Exercise objective.
Report all lines of the records that contain "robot".

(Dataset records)

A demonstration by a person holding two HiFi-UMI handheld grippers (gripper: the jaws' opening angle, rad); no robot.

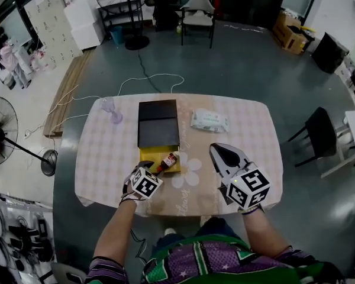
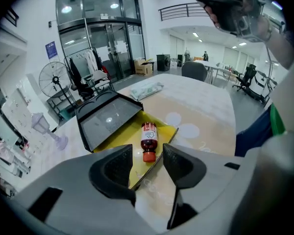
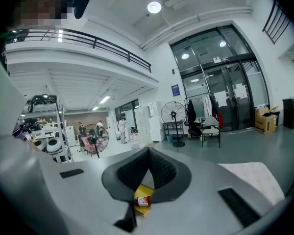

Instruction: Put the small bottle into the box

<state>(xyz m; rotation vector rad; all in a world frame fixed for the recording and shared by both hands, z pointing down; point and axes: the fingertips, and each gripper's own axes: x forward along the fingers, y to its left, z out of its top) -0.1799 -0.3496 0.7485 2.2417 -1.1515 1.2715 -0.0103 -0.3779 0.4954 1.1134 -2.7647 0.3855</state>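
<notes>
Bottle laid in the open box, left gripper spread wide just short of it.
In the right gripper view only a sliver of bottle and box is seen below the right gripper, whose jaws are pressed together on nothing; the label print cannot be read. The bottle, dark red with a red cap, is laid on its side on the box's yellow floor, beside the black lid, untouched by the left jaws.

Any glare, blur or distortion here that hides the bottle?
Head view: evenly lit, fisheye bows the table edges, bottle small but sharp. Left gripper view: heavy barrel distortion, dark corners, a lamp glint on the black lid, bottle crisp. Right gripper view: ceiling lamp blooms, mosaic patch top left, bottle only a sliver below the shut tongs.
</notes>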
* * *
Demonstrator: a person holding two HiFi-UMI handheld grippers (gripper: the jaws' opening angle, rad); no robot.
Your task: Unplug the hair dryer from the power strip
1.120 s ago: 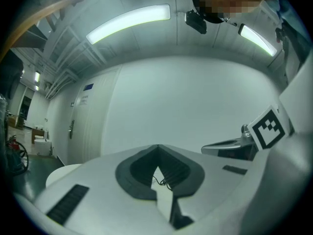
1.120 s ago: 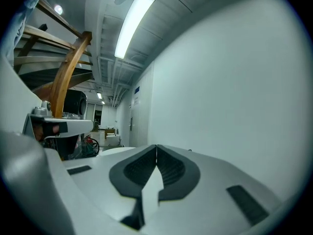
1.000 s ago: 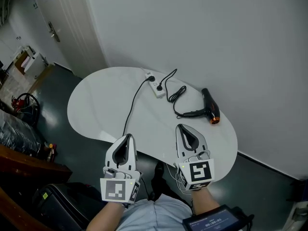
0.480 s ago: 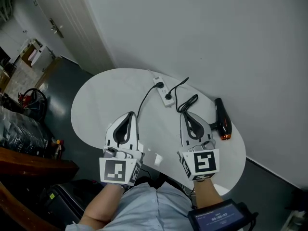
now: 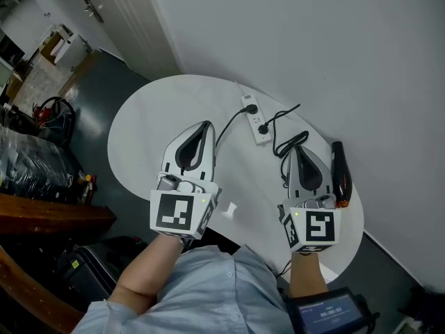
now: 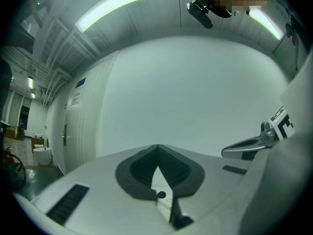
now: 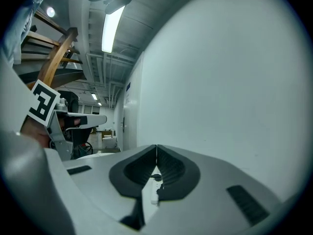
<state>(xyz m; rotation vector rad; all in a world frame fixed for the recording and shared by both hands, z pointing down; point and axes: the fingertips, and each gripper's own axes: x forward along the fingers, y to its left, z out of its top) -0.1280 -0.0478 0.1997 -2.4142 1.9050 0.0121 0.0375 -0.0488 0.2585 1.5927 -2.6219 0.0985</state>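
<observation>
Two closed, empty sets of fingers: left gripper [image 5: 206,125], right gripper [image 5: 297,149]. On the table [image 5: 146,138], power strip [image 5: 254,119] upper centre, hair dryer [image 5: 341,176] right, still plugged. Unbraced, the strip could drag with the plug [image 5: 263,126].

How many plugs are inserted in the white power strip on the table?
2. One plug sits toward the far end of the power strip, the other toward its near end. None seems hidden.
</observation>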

Expected answer.
A demonstration by a person holding two HiFi-UMI handheld grippers (gripper: the jaws' opening angle, rad); no robot.
Demonstrator: a person holding two HiFi-UMI handheld grippers (gripper: the jaws' opening angle, rad); no robot.

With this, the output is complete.